Programmes that are regulated and where standards are monitored externally at a national level provide stakeholder confidence of the quality of graduates exiting from any of the local institutions. It is recommended that in countries in sub-Saharan Africa where this accreditation system does not currently exist, governments work to create a regulatory framework for optometric education and professional practice. Government involvement is critical as contained in Recommendation 4 of the Kampala Declaration (WHO),36 which recommends ‘[g]overnments to devise rigorous accreditation systems for health worker education and training, complemented with health workers and their professional organisations’.

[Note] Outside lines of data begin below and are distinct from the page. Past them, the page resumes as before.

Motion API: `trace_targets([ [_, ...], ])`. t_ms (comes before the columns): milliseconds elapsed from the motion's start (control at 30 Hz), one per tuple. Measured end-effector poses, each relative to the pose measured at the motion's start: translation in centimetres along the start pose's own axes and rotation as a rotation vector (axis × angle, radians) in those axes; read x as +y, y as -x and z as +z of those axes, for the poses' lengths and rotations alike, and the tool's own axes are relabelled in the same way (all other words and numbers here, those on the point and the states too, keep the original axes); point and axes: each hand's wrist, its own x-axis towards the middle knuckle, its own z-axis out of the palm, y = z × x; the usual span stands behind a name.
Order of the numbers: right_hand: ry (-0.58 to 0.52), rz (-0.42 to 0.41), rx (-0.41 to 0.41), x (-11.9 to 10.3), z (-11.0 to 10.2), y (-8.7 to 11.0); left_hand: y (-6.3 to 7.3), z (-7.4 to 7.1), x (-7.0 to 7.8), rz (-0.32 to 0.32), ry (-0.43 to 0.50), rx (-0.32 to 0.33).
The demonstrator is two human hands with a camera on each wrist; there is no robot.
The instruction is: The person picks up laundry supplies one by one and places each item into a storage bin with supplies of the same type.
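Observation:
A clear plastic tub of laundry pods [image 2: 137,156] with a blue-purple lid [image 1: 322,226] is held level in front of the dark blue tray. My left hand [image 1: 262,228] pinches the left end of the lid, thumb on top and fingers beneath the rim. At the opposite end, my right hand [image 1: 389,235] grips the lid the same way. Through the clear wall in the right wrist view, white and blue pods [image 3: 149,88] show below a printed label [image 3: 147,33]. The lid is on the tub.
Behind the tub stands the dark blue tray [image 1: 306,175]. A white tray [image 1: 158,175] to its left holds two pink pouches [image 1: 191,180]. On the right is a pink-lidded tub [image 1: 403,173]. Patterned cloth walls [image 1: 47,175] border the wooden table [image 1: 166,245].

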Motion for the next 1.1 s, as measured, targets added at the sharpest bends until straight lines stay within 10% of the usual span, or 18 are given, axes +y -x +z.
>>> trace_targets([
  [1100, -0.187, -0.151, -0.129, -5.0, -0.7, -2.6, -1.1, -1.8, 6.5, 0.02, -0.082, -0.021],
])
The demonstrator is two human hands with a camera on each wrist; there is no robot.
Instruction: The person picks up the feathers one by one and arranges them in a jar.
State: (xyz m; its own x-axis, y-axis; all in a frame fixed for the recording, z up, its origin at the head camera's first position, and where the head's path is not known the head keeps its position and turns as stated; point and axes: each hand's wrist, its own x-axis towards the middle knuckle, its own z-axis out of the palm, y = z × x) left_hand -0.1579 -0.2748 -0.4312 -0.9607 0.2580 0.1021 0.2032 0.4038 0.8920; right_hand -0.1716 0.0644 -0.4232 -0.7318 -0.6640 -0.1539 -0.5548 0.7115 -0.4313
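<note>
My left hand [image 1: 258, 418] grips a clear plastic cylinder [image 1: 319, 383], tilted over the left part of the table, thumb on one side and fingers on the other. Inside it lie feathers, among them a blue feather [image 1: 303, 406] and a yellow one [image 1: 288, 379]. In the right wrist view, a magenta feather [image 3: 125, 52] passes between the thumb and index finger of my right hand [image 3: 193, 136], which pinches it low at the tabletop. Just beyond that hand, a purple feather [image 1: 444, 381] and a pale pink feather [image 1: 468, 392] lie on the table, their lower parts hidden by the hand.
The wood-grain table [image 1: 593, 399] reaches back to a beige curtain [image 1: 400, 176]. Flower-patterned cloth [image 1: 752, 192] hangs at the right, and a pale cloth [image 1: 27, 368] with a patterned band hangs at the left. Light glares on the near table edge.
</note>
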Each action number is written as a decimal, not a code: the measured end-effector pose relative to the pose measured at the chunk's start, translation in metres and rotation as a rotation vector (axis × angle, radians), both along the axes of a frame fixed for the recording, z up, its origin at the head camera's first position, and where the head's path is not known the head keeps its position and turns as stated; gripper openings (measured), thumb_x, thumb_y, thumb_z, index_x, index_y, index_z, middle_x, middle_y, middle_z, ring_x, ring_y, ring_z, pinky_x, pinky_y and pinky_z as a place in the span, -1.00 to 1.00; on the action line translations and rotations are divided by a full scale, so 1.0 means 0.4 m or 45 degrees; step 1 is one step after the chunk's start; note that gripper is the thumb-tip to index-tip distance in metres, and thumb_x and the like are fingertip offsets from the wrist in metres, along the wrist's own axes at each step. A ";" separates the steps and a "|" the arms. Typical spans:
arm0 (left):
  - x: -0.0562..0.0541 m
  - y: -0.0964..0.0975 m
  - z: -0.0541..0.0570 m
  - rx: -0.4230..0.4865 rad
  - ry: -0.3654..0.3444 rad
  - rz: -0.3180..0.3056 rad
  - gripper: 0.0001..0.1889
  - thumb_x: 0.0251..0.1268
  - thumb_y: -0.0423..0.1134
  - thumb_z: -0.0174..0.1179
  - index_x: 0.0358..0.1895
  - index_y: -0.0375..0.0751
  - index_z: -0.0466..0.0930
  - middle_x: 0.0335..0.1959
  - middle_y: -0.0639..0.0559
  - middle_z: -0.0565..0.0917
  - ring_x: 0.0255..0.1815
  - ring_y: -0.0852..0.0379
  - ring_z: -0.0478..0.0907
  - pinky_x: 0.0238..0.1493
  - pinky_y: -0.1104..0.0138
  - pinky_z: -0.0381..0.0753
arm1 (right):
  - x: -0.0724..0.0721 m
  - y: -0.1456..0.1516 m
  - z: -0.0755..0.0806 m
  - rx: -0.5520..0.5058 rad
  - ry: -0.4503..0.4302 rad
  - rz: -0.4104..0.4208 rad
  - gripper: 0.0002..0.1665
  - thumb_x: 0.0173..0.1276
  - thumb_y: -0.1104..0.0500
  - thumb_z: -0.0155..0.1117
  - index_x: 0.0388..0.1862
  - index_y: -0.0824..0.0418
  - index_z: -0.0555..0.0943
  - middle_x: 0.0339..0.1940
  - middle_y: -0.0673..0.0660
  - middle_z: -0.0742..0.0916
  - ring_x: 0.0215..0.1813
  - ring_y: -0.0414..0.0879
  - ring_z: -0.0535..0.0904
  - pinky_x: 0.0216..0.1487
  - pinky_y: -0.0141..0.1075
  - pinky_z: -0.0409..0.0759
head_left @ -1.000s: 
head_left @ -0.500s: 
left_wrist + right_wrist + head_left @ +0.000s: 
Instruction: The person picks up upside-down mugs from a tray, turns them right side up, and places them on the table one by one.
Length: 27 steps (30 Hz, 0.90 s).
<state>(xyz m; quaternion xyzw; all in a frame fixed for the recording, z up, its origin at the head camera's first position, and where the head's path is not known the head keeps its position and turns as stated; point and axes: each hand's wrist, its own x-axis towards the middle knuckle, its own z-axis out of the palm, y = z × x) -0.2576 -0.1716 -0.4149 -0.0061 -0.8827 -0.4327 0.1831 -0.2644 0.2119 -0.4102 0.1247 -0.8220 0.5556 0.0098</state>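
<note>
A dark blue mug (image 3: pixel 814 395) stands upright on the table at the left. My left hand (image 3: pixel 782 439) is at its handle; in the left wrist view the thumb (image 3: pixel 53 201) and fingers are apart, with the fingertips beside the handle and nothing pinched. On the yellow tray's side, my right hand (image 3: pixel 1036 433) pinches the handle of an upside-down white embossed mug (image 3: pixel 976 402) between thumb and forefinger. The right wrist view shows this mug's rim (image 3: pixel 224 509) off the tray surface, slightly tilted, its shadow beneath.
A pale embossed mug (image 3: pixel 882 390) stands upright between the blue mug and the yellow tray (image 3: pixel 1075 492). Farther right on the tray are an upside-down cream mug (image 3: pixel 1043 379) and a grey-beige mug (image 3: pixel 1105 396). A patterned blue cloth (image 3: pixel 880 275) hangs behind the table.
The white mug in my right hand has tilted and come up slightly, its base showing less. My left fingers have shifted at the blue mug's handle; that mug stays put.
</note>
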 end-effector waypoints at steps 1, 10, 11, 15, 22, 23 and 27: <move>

In the absence of governance by external accreditors in most countries participating in this study, new programmes are encouraged to, in the interim, develop protocols for implementation of periodic self-review processes, which will begin to introduce a QA culture. Advisory committees, including senior optometrists within the profession, may be invited to perform ‘mock audits’ and to provide objective feedback. An aspiration could be that the optometry department self-review biannually whilst professional regulatory bodies, in collaboration with community stakeholders, evaluate the programme at least every 5–7 years. The ongoing accreditation of programmes will ultimately lead to stronger optometric education and practice. This notion of continuous accreditation cycles is supported by Blouin and Tekian,37 who suggest that accreditation leads medical schools to commit resources to and engage in self-assessment activities that represent best practices of continuous quality improvement (CQI). They further argue that strong CQI orientation leads to high quality education and would serve as a proxy marker for the quality of graduates and possibly for the quality of care they provide. Development of leadership expertise in QA for the continent should ideally be driven by the African Council of Optometry.

Impact

Quality assurance frameworks are devised to assure competence in teaching, service and research in higher education institutions. However, Akoojee et al.38 stress that education quality cannot be situated within politically or ideologically neutral criteria, implying that institutions need to be informed and responsive to health needs in their respective countries. Periodic formal engagements should be undertaken with employers and community organisations to obtain feedback on relevance and impact of training and academic, clinical and core competence of graduates. A recommendation is made for documented evidence of the impact of the programme on eye care policy and services in the respective country (number of graduates produced, quality of education and training, employee feedback, community involvement, essential national health research output and impact on general and eye health policy) to be available.

Conclusion

Despite QA now being embedded into the discourse of higher education,37 optometric education across sub-Saharan Africa has yet to adopt the concept and entrench a continuous quality culture across programmes. This article highlighted the need for institutions to adopt QA policies and principles across entire programmes to meet globally defined quality standards and exposed some gaps in the optometry programmes in sub-Saharan Africa. Programmes can be supported by regional organisations and by the World Council for Optometry through the Legislation, Regulation and Standards Committee. These regional and global bodies could begin to support institutional leadership by developing and disseminating a self-evaluation QA toolkit to be adapted and utilised within their respective contexts. Hence, a collective effort by all sectors is required to foster a culture of QA in optometric education.

Acknowledgements

The author would like to acknowledge her supervisors, Prof. J. Loughman and Prof K.S. Naidoo, for their guidance and support throughout my PhD study.

Competing interests

The author declares that she has no financial or personal relationships that may have inappropriately influenced her in writing this article.

Funding information

A research study grant was awarded by Irish Aid and its partners to undertake the PhD study.